Giovane gruppo milanese, i
Nemesi propongono uno stile molto moderno, nel quale sopra basi fortemente metalliche si snodano lunghi testi in italiano cantati da più voci. L’atteggiamento generale è quello del rap, con intrecci vocali di parti rabbiose, urlate, militanti, ma anche riflessive.
Nel disco c’è una discreta varietà di situazioni, dai brani violenti ed hardcore ai pezzi più lenti, circondati da un’atmosfera di scoramento ed abbandono. Com’è logico, i testi sono l’essenza fondamentale del lavoro, ed i lombardi in questo non si sono risparmiati. Parole crude, concetti rabbiosi e provocatori, atteggiamento ribelle e non allineato, storie di degrado sociale e problemi esistenziali, spaccati di vita suburbana e cenni di sfida al sistema.

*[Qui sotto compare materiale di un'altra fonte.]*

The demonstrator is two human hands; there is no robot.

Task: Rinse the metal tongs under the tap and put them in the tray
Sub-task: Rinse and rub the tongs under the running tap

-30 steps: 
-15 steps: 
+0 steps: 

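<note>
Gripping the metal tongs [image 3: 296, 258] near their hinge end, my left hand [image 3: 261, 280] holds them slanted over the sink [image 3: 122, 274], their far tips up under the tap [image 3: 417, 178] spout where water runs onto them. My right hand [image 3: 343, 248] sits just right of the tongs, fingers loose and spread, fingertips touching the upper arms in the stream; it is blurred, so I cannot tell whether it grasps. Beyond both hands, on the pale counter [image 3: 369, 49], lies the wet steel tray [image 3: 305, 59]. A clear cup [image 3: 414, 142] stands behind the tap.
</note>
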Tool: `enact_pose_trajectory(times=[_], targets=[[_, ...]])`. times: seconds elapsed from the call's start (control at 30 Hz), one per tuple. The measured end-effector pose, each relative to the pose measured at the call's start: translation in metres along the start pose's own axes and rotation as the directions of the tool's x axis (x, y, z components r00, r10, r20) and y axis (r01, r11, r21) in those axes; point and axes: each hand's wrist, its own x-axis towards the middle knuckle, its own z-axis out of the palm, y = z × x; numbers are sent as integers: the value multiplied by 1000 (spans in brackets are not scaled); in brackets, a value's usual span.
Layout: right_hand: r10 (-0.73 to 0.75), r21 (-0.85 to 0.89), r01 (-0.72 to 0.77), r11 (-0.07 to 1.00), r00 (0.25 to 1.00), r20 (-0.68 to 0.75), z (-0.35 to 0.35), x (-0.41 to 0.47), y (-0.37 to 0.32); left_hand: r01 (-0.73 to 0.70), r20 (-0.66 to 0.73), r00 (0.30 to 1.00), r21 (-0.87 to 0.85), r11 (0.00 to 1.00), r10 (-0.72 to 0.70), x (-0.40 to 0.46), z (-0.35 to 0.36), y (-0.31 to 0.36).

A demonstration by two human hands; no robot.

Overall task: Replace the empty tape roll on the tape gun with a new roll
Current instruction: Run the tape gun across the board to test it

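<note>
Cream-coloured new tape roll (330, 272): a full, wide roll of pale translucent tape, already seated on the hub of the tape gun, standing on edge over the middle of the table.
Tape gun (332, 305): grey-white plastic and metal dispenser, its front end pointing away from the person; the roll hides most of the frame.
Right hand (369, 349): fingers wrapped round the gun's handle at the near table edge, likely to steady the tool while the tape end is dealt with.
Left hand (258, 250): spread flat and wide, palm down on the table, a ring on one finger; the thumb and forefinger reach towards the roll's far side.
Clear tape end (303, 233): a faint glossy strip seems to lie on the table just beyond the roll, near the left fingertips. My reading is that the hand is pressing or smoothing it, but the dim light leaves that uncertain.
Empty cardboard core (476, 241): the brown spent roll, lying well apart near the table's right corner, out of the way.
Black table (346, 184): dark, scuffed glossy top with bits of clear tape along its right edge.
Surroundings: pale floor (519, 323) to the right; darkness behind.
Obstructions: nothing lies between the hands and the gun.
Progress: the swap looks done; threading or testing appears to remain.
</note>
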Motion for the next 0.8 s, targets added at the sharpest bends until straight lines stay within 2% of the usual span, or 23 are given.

Nulla di nuovo, ma neppure niente meno del necessario. Molti passaggi assumono la forma di basilari slogan, che possono fare breccia prevalentemente in un pubblico di coetanei.
Questa è l’altra caratteristica più evidente dei Nemesi, gruppo adatto esclusivamente ai favori di un audience abituata alle commistioni “crossover” e al tipo di argomenti di cui sopra. Nel mio caso, ad esempio, è ovvio che tale sfoggio di insoddisfazione generazionale non possa avere grande effetto. Anzi, la sensazione che dei venti-trent’enni siano già stufi di tutto e di tutti, in perpetua lotta con il mondo, delusi e disillusi, saturi di ogni esperienza, ecc, mi mette quantomeno a disagio.
Al di là di questo, chi è interessato ad un album ricco di livore e bellicoso ma capace anche d’introspezione, frutto di testi che trasmettono idee e pensieri, con i Nemesi troverà pane per i suoi denti.